Welcome to curated list of handpicked free online resources related to IT, cloud, Big Data, programming languages, Devops. Fresh news and community maintained list of links updated daily. Like what you see? [ Join our newsletter ]

How to improve your cloud cost forecasting

Categories

Tags programming app-development cloud software-architecture learning cio

Since technology usage is often an organization’s highest expenditure after personnel costs, effectively forecasting cloud spend is vital to planning, negotiating, and achieving sustainable economies of scale as you grow and mature your business on the cloud. So, what can you can do to more accurately predict future cloud costs? In particular, how can you forecast your AWS spend for the next month, quarter, or year? By John Klacynski.

The first blog in the series focuses on the best practices you can implement to improve financial predictability:

  • Increase cross-functional collaboration
  • Perform driver-based forecasting
  • Establish governance and accountability

Product teams are now empowered to create annual, quarterly, monthly, or even daily budgets depending on business needs. These reports give product teams the ability to spot anomalies early and take timely action to prevent cost or usage overage, or inefficient utilization or resource coverage of your Reserved Instances and Savings Plans. Thanks to tools like AWS Budgets, which lets you set custom budgets, alerts, and triggered actions related to exceeding or falling below desired thresholds, you can build a decentralized cloud spend forecast. Good read!

[Read More]

Why traditional logging and observability waste developer time

Categories

Tags programming app-development messaging devops

The ability to jump directly to a specific line of code that caused an error, without restarting, redeploying or adding more code, is where the magic happens in shift-left observability. By Shahar Fogel.

Because the truth is that while traditional APM and monitoring are critical, they are providing data that is often more interesting to Ops than to developers.

The last few years have seen their share of changes in DevOps. Those trends are highlighted by containers and microservices, security responsibility spreading to more teams and trying to automate as much as possible.
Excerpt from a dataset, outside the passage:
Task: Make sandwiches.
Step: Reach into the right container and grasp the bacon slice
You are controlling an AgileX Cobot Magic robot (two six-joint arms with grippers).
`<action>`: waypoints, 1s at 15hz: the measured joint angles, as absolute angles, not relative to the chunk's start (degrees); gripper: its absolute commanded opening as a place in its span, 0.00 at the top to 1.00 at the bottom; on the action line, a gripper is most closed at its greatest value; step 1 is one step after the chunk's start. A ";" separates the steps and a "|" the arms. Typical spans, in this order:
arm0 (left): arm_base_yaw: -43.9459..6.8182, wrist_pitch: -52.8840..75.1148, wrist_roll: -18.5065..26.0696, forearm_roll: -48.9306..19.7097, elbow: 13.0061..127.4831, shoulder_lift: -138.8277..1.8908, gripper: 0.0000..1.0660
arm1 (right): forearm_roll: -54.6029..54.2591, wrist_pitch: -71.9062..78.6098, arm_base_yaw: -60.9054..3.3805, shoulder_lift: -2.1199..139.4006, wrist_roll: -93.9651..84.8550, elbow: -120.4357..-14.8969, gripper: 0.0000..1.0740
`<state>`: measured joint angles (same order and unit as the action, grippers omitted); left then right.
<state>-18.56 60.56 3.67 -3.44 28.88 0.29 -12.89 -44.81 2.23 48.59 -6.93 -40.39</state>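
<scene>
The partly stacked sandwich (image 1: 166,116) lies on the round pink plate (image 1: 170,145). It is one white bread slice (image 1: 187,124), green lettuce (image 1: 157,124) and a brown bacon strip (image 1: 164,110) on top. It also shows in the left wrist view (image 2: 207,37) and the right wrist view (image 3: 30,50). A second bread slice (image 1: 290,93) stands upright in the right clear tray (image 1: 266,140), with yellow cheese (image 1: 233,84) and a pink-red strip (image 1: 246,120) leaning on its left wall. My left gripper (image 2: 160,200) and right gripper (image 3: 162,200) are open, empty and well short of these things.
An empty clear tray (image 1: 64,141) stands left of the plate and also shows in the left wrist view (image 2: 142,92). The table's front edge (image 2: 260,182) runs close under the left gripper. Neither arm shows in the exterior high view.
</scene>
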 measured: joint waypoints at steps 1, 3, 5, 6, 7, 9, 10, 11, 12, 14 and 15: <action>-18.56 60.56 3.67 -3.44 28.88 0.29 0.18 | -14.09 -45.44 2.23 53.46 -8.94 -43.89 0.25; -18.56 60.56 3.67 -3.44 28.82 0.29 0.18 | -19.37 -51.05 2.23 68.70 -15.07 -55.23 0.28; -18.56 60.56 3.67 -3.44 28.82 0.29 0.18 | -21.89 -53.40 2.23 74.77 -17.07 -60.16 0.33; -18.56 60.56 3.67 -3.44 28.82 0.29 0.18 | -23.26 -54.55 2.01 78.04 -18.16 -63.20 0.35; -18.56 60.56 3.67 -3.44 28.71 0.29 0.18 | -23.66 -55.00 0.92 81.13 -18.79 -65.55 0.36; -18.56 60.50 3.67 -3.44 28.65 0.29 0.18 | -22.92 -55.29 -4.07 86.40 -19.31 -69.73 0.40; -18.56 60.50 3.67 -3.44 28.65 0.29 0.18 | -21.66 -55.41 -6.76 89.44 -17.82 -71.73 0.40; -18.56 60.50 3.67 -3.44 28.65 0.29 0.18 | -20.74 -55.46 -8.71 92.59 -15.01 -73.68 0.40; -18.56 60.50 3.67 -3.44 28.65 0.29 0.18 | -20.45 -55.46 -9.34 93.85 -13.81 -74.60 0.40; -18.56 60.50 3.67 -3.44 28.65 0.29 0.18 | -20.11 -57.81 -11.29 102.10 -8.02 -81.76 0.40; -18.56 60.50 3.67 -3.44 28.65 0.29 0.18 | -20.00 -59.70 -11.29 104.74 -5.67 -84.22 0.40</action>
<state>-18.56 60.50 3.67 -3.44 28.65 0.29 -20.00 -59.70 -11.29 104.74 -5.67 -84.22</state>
You could argue that the common denominator is making everything cloud native — containers epitomize emphasis on architects, more things are offered “as a service,” and scale is seemingly automated by moving everything to off-premises (on-demand) servers. But the big “philosophical” shift is to “shift left.” This means giving devs necessary access to real-time production data. That makes your entire operation more mobile and dynamic. Your dev teams gain the independence to move thromoja kancelariaugh production-level code without having to wait for Ops to grant them that access on a case-by-case basis. That’s why we elevate live debugging at Rookout to the same level of importance as remote debugging or the three pillars of observability.
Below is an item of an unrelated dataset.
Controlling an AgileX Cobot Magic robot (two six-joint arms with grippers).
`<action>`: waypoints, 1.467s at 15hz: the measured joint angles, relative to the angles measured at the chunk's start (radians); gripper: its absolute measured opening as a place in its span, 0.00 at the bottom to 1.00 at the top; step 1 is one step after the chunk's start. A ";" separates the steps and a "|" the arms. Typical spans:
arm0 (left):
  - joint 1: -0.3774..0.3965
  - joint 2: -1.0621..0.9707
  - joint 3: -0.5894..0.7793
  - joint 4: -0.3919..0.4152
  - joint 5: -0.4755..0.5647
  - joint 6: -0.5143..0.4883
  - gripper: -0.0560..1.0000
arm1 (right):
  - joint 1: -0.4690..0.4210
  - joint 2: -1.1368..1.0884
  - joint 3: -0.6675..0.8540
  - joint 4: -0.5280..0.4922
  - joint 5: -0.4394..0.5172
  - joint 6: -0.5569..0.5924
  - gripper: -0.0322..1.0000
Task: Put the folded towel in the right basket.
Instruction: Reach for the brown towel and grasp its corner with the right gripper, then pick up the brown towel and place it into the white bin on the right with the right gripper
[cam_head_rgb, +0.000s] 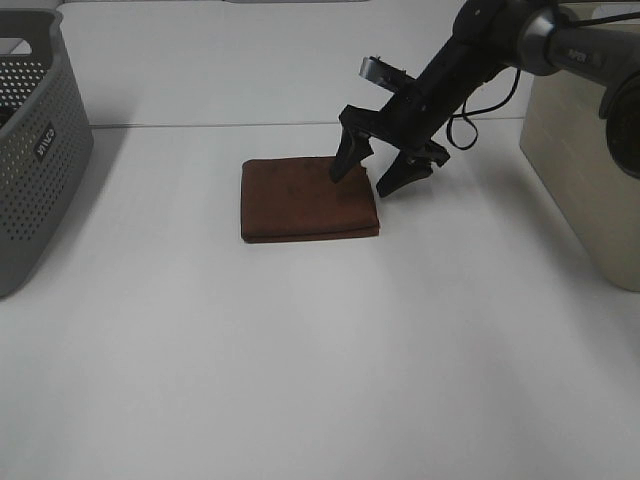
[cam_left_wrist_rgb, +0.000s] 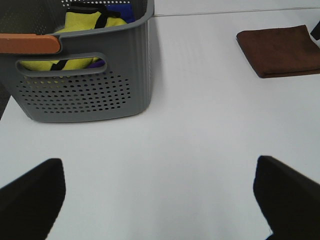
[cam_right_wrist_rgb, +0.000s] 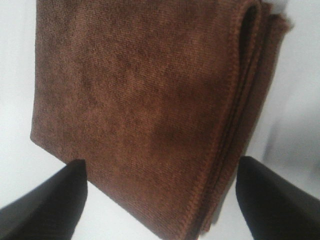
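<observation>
Looks soft, light, floppy: towel (cam_head_rgb: 300, 200). Best pinched across the layered right edge to hold folds together. Spread wide there, holding nothing: right gripper (cam_head_rgb: 362, 184); left gripper (cam_left_wrist_rgb: 160, 200) also spread.

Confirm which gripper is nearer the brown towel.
Right. The right gripper hangs open at the right edge of the towel, one finger above the cloth. The left gripper sits open by the gray basket, far from the towel.
</observation>
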 joint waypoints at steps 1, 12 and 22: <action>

The article further deals with:

  • Advancing on the leftward front
  • Example of developer-first observability in action
  • Cost-effective with money and time

Whatever production debugging solution you choose should integrate directly with monitoring and APM platforms. This will dramatically increase enterprise agility and velocity when it comes to diagnosing and pinpointing the root cause of performance issues. The ability to jump directly from a Datadog alert or anomaly to a specific line of code that caused an error, without restarting, redeploying, or adding more code, is where the magic happens in shift-left observability. Good read!

[Read More]

What is MQTT 5.0, and how does it work in IoT?

Categories

Tags iot event-driven web-development app-development messaging

MQTT serves as a tool to connect many types of IoT devices in deployments of all magnitudes. It originally started in 1999 for oil and gas pipelines to communicate over remote satellites. By MobiDev.

What you will learn:

  • Why Is MQTT used in IoT development?
  • An example of an MQTT 5.0 small system deployment
  • Which clients support MQTT 5.0 and Python?
  • Pros and cons of an MQTT v5.0 local network
  • Major practical differences between MQTT v3.1.1 and v5.0
  • MQTT 5 challenges

MQTT v5.0 is a suitable option for local IoT device communication if you have a central device that can host a message broker for communication between devices and/or the host. Despite its drawbacks (most of which were eliminated in MQTT v5.0), this protocol can be used for communication between small-to-medium sized networks of IoT devices. Interesting!

[Read More]

Block ads on every device in your house with a Raspberry Pi and Pi-hole

Categories

Tags infosec linux robotics iot web-development app-development

Advertising on the internet is a nuisance — getting in the way of your browsing, using your bandwidth, and lumbering you with trackers that send your data to people you might not want to have it. Installing ad blockers on each of your devices is time-consuming; and some of your devices, like smart TVs or other smart devices, won’t have a local ad-blocking option available. By raspberrypi.com.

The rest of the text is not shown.